Miguel de Sousa lembra a corrida para evitar que interesses continentais tomassem então a Caixa. Um grupo de empresários do Norte andou perto, apesar dos 7 milhões negativos. "O ministro das Finanças, Miguel Cadilhe, simpatizava com a solução continental. A febre de abrir bancos era alta".

O Banif veio a trabalhar financeiramente com o GR da Madeira logo depois da sua criação, em 1988 (a CEF foi integrada no novo banco). "Horácio Roque desempenhou o papel principal nesse processo", diz Miguel de Sousa sobre o líder do grupo promotor encarregue da criação do Banif - Banco Internacional do Funchal.

O então governante também participara nas diligências para levar o governo de Lisboa a imprimir a assinatura na autorização. "Duras negociações no Ministério das Finanças, no Banco de Portugal...".

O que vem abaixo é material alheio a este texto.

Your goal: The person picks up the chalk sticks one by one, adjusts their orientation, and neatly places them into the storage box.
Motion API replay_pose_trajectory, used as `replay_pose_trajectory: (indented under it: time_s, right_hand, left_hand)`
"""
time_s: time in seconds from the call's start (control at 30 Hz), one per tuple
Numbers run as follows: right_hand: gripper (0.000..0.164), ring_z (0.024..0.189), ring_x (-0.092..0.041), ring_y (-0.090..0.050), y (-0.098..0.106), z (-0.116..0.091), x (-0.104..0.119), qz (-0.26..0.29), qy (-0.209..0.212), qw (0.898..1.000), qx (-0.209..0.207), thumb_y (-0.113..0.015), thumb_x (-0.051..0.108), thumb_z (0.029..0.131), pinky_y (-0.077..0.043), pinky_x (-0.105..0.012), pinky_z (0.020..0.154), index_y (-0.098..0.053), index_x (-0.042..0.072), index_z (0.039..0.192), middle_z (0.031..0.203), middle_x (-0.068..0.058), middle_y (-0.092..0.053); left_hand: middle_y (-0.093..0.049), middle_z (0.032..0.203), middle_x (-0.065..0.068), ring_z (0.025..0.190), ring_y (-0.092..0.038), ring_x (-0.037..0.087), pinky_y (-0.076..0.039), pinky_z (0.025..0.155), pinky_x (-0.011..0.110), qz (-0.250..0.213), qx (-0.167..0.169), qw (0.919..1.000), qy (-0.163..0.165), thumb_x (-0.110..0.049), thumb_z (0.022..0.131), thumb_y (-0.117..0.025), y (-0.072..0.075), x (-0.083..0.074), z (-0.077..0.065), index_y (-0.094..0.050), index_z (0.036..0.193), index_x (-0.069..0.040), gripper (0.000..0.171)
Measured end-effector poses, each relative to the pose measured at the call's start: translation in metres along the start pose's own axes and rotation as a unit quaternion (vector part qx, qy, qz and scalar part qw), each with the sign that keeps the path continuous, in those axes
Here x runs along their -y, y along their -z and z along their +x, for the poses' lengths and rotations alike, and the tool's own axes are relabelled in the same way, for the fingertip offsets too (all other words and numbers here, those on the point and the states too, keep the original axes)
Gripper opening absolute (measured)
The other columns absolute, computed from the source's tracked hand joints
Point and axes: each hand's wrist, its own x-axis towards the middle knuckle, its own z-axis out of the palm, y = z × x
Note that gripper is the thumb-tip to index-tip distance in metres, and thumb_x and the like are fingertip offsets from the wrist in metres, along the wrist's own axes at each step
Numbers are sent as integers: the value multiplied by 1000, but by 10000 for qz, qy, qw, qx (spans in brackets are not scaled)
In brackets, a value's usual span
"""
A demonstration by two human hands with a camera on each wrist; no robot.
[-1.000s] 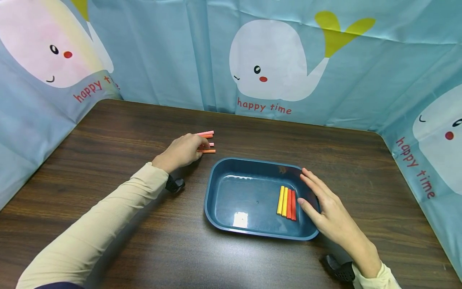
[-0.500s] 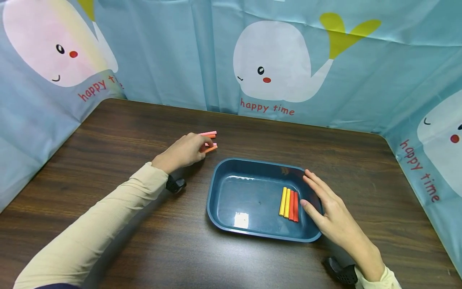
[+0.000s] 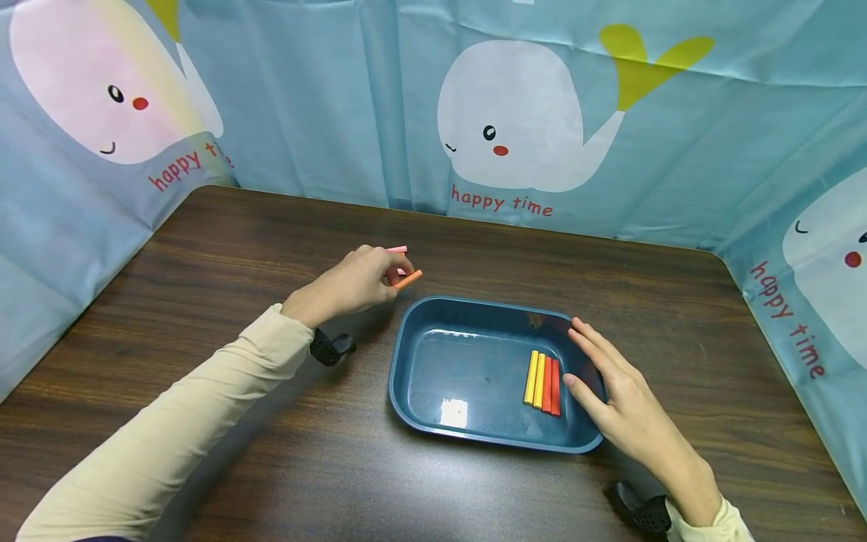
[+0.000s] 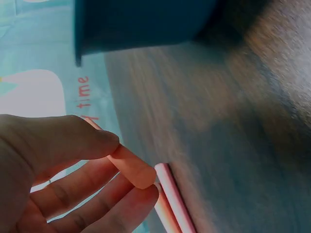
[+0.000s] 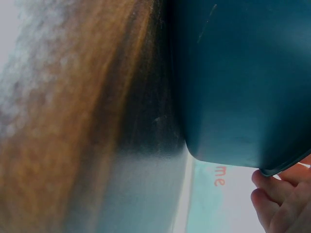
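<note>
Thumb and fingers of my left hand pinch an orange chalk stick, raised and tilted near the blue tray's far left corner. Behind those fingers lie pink chalk and more orange chalk, partly hidden in the head view; the left wrist view shows a pink stick beside an orange one. My right hand rests at the right rim of the blue tray, fingers extended, thumb over the inside. Two yellow chalk sticks and two red ones lie side by side in the tray's right part.
The dark wooden table carries everything. A light blue curtain printed with whales encloses its back and sides. Black wrist-worn devices sit below both hands, at the cream sleeves.
My left hand has pinched the orange chalk stick, tilted it and lifted it slightly rightward from the others. The right hand stays at the tray's rim. The head view has shifted slightly.
</note>
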Motion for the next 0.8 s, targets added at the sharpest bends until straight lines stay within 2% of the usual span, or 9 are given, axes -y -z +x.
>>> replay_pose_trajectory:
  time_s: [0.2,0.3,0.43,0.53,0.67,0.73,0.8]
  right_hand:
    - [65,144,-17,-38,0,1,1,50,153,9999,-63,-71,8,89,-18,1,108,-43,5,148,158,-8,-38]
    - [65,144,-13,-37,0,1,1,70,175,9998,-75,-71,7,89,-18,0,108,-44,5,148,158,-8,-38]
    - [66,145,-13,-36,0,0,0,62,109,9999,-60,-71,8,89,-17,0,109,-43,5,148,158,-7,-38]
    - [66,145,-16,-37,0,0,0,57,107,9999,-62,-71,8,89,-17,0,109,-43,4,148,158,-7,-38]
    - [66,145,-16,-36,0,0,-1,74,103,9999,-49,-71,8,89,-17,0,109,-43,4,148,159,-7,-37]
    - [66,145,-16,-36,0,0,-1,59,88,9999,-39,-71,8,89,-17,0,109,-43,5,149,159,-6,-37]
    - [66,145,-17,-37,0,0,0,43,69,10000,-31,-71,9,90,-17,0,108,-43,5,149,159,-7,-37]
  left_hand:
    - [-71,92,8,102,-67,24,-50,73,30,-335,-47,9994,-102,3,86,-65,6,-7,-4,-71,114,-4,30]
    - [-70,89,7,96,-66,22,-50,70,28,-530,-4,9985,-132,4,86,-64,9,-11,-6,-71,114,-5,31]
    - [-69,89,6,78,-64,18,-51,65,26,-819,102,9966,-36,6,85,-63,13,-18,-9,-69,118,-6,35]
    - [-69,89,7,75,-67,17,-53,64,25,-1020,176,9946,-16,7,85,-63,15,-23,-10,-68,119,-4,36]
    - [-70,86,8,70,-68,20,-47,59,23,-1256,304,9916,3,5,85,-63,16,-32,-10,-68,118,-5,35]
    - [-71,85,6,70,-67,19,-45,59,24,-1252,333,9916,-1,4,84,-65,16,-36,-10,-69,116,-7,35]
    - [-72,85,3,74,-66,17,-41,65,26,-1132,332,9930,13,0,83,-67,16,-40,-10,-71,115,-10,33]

Horácio Roque compareceu à sede do novo banco, nesse 15 de Janeiro de 1988, na esquina das ruas João Tavira e Bispo. Estava ali como artífice e maior accionista do banco. Ao discursar, sonhou com uma grande instituição de crédito, de repercussão europeia. Arriscara, com 1 milhão e 600 mil contos para os 11 milhões necessários ao grande empreendimento. Joe Berardo, que sem vocação para banqueiro o acompanhara, também se apresentou com 1 milhão e 400 mil contos. O capital, ao contrário do desejo dos quadros da antiga CEF, não era maioritariamente madeirense - este ficava-se pelos 48% do total. O Estado foi participante no capital, tal como a EEM (pelo GR), a Cimentos Madeira e a Bonança. Com outros accionistas menores.

O Banif passava a ser o banco português com mais quantitativo de capital social. Sede no Funchal e 18 balcões na Madeira. Centro nevrálgico em Lisboa. Delegação no Porto. E 520 funcionários ao todo.

Brechas e enigmas

"O comendador era o mais madeirense dos não madeirenses e foi a solução madeirense para que tivéssemos um banco com sede no Funchal", insiste Miguel de Sousa.

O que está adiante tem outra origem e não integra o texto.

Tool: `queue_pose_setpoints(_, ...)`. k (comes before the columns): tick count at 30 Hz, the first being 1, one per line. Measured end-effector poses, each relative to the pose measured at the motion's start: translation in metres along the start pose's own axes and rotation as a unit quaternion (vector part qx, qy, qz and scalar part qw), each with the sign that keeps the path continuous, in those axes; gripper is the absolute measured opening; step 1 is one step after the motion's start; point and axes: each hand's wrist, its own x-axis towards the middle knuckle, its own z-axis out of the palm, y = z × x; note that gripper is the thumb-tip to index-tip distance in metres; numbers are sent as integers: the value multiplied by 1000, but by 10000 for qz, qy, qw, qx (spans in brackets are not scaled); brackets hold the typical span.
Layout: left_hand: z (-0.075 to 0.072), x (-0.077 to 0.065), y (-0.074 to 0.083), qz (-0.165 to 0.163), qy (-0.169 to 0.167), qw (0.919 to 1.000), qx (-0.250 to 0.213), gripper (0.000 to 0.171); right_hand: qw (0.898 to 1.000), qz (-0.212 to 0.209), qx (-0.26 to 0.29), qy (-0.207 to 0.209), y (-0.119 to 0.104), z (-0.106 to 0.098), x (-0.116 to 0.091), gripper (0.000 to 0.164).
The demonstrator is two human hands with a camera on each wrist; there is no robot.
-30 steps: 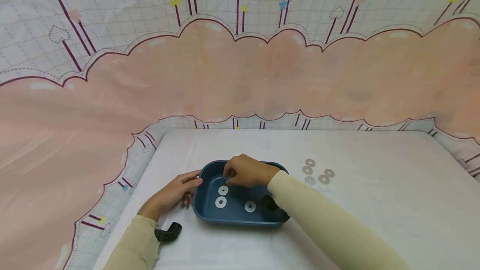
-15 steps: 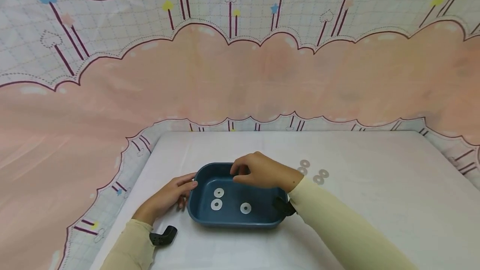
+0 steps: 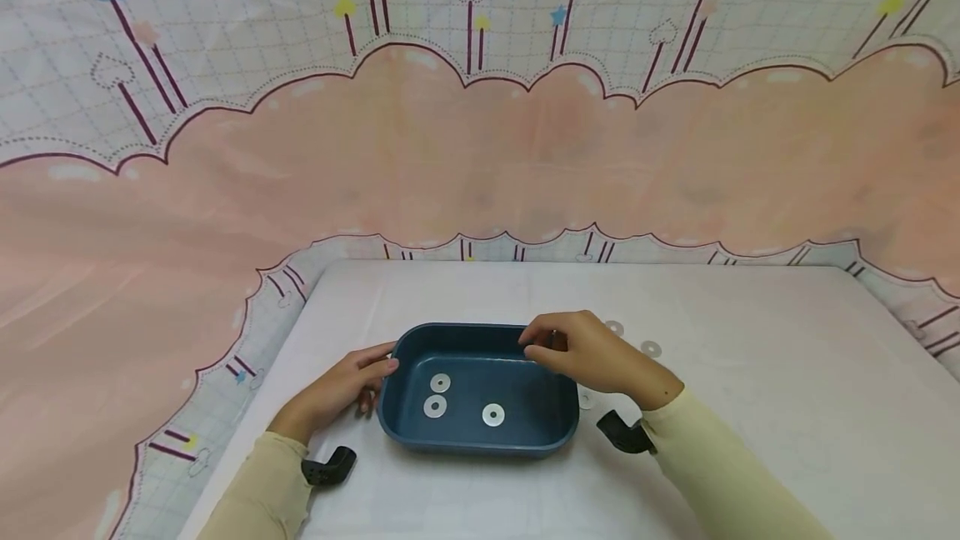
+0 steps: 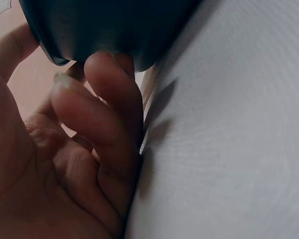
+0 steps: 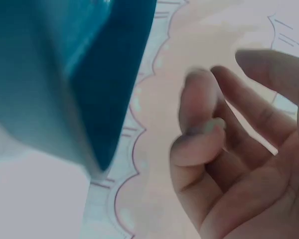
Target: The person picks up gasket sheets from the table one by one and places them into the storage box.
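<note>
A deep blue plastic tray (image 3: 480,447) with rounded corners sits on the white table, three flat metal washers (image 3: 435,406) lying on its floor. My left hand (image 3: 345,390) holds the tray's left end, with thumb and forefinger at the rim; in the left wrist view its other fingers (image 4: 104,134) curl loosely beside the outer wall. Over the tray's back right corner hovers my right hand (image 3: 592,352). Its fingers (image 5: 197,99) are loosely bent with nothing between them in the right wrist view, and the thumb stands apart.
To the right of the tray, more washers (image 3: 651,348) lie on the table (image 3: 750,407), some hidden behind my right hand. Black wrist cameras (image 3: 330,467) stick out from both sleeves. A patterned cloth (image 3: 480,157) hangs behind the table.
My right hand has moved right from above the tray's middle to its right rim. The three washers in the tray and my left hand stay where they were.
</note>
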Motion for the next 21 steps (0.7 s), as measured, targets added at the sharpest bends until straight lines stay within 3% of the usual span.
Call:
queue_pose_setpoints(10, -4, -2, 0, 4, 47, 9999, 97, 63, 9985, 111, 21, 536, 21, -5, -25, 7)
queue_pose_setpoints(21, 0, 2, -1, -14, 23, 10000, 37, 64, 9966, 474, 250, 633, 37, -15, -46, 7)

Na abertura do Banif, em 1988, Horácio Roque fez votos para que o banco pudesse "enfrentar os desafios do mundo moderno" e também ser "motivo de orgulho das suas raízes madeirenses". Miguel de Sousa considera que ontem "morreu o maior empresário da Madeira", o homem que criou um banco madeirense cujo processo de criação "ninguém consegue contar todo, porque ninguém sabe tudo sobre a história do banco".

Uma história com hiatos e enigmas em todos os episódios do enredo, a começar pelos estrepitosos tempos em que a Caixa Económica do Funchal marcava a ordem do dia.

Dito

ALBERTO JOÃO JARDIM disse ontem que "Portugal perdeu um dos seus melhores empresários e sobretudo um patriota". O presidente do Governo Regional da Madeira confessou que a morte do comendador Horácio Roque "foi uma triste notícia" que representa "uma grande perda para o País". Acrescentou que também a "Madeira perdeu uma pessoa a quem muito deve, um grande amigo e alguém que estava sempre pronto a ajudar o povo madeirense".

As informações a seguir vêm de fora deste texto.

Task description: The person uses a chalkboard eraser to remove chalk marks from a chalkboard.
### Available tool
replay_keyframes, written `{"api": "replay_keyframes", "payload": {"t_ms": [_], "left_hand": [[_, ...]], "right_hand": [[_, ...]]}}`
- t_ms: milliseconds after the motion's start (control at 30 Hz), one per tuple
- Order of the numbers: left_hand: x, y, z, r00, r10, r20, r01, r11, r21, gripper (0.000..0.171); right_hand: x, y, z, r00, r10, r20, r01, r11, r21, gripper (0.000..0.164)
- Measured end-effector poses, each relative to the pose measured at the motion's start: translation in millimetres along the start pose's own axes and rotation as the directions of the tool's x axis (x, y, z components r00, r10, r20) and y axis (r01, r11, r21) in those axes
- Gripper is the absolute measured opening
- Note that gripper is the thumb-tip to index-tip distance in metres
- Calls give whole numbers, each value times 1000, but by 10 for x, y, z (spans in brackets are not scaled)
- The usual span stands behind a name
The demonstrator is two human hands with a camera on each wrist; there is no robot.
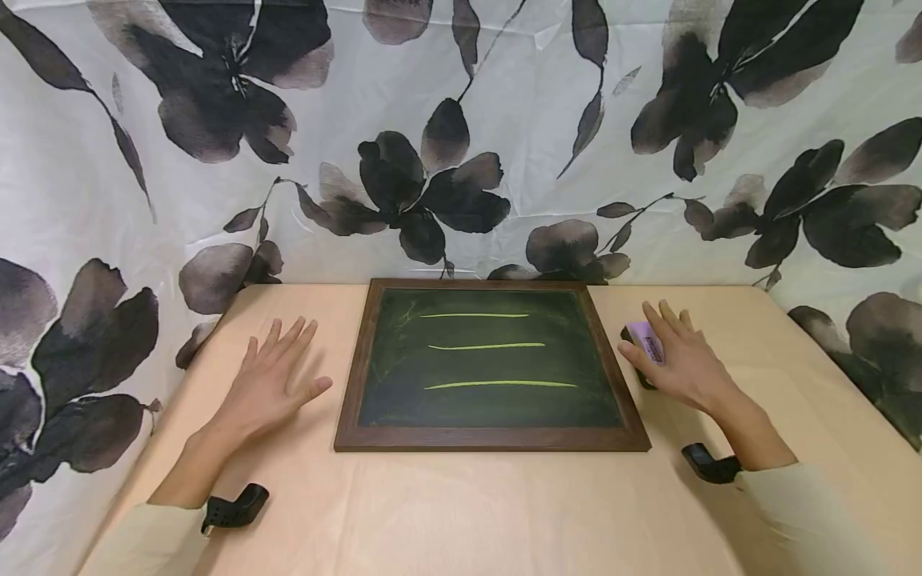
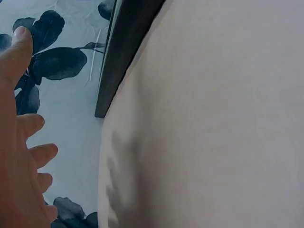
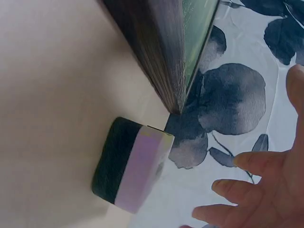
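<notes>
A chalkboard in a brown wooden frame lies on the table, bearing three yellow chalk lines. To its right sits a chalkboard eraser with a purple body and a dark felt underside, partly covered by my right hand in the head view. My right hand hovers above it, fingers spread; the right wrist view shows a gap between the hand and the eraser. Left of the board, my left hand is held over the table with fingers extended, holding nothing. Its shadow falls on the tabletop in the left wrist view.
The pale wooden table extends around the board on both sides and in front. Behind it hangs a white cloth with dark flower prints. A black wrist device is on each forearm near the light sleeves.
</notes>
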State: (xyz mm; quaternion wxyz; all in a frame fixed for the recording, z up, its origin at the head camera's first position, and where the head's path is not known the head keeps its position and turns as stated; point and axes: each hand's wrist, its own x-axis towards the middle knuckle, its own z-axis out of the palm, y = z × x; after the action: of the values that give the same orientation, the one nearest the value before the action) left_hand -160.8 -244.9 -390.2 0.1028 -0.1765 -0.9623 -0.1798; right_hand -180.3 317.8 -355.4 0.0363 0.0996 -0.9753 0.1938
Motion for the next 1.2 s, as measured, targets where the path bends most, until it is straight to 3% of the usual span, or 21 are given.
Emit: {"api": "replay_keyframes", "payload": {"t_ms": [167,367,800,1033,1200], "left_hand": [[104,24,160,1000,29,0,-29,997,-65,84],[156,101,288,997,41,61,-34,993,-114,84],[182,107,385,995,31,97,-7,972,-236,79],[185,117,427,995,53,89,-28,963,-267,78],[147,122,479,993,67,100,-36,957,-289,77]], "right_hand": [[16,60,61,998,51,-25,-49,996,76,85],[100,140,146,995,79,-65,-73,993,89,91],[70,261,300,976,184,-114,-163,972,170,80],[16,312,308,974,204,-95,-187,969,163,75],[-16,310,341,969,234,-83,-222,966,136,82]]}}
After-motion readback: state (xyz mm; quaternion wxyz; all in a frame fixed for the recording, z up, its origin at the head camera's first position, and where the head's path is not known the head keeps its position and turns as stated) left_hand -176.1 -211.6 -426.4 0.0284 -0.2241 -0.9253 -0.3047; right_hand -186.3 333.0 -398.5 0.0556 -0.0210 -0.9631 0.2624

ABP O presidente da Associação Portuguesa de Bancos (ABP), António de Sousa, salientou que Horácio Roque "foi uma pessoa muito importante na banca e nos seguros, no sector financeiro português".

CAVACO SILVA considerou que o fundador do Banif é um "exemplo de vontade de triunfar, de força e energia, de espírito empreendedor", um homem que "nunca se deixou vencer pela adversidade, nem se conformou com o destino das suas origens".

MICHAEL BLANDY presidente do Grupo Blandy e do Conselho de Administração do DIÁRIO, comentou que o comendador Horácio Roque fez muito pela nossa terra, considerando-o um grande amigo da Madeira.

MIGUEL MENDONÇA disse que a a morte de Horácio Roque "é uma perda para Portugal e para a Madeira". "É com profunda amargura que sinto a sua morte, tínhamos uma relação muito fraternal, éramos como irmãos", referiu.

ACIF "O comendador Horácio Roque foi um grande empreendedor e todos os empresários reconhecem o esforço que fez pela economia da Madeira", disse Duarte Rodrigues, presidente da Associação Comercial e Industrial do Funchal.

JOE BERARDO "É uma desgraça o que aconteceu, para mim era como um irmão", disse Berardo, comovido, escusando-se a fazer mais comentários. Horácio Roque e o madeirense José Manuel (Joe) Berardo eram sócios em vários negócios.

CARLOS CÉSAR manifestou pesar pela morte do banqueiro, considerando que se trata de uma "perda irreparável" para o sector empresarial financeiro português. O presidente do executivo açoriano destacou a sua "afabilidade e inteligência".